Amarapurkar Pooja, Parekh Sunil, Amarapurkar Anjali, Amarapurkar Deepak
Department of Gastroenterology & Hepatology, Bombay Hospital and Medical Research Center, Hematology Laboratory, Mumbai, Maharashtra.
Dr Sunil Parekh's Lab & Consultant Histopathology, Mumbai, Maharashtra.
J Clin Exp Hepatol. 2012 Jun;2(2):188-90. doi: 10.1016/S0973-6883(12)60107-8. Epub 2012 Jul 21.
Myeloproliferative diseases (MPD) are clonal stem cell disorders which mainly include polycythemia vera (PV), essential thrombocythemia (ET), and idiopathic myelofibrosis (IMF). They are characterized by leucocytosis, thrombocytosis, erythrocytosis, splenomegaly, and bone marrow hypercellularity. This might also result in extramedullary hematopoiesis. Abdominal manifestation has been recognized as a feature of these disorders. Splenomegaly and hepatomegaly are fairly common as opposed to ascites which is rare. The MPDs mainly affect the hepatic circulatory systems. The common hepatic manifestations are Budd-Chiari syndrome (BCS), portal vein thrombosis (PVT), and nodular regenerative hyperplasia. A few other features seen in MPDs are caused by extramedullary hematopoiesis, increased hepatic blood flow, and secondary hemosiderosis from multiple blood transfusions. Portal hypertension is found in up to 7% of patients. We report a case of portal hypertension with ascites in a patient with extramedullary hematopoiesis treated with transjugular intrahepatic portocaval shunt (TIPS).
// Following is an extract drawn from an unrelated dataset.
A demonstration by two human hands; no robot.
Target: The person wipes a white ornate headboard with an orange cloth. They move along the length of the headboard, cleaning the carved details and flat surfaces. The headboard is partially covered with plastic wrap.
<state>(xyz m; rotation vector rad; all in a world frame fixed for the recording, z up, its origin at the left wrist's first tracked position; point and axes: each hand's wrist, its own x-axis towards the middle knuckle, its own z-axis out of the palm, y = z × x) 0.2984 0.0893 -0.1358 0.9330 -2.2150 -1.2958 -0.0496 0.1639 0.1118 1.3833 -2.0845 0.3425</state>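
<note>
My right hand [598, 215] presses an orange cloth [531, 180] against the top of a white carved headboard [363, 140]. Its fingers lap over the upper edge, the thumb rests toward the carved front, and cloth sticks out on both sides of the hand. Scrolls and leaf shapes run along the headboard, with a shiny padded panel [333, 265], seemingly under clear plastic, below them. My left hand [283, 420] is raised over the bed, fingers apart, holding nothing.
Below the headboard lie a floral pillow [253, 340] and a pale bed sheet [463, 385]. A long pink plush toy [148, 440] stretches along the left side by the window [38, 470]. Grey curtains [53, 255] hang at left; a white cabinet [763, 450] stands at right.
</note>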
骨髓增殖性疾病(MPD)是克隆性干细胞疾病,主要包括真性红细胞增多症(PV)、原发性血小板增多症(ET)和原发性骨髓纤维化(IMF)。它们的特征是白细胞增多、血小板增多、红细胞增多、脾肿大和骨髓细胞增多。这也可能导致髓外造血。腹部表现已被认为是这些疾病的一个特征。脾肿大和肝肿大相当常见,而腹水则很少见。MPD主要影响肝循环系统。常见的肝脏表现为布加综合征(BCS)、门静脉血栓形成(PVT)和结节性再生性增生。MPD中出现的其他一些特征是由髓外造血、肝血流量增加和多次输血导致的继发性含铁血黄素沉着症引起的。高达7%的患者存在门静脉高压。我们报告一例接受经颈静脉肝内门体分流术(TIPS)治疗的髓外造血患者出现门静脉高压伴腹水的病例。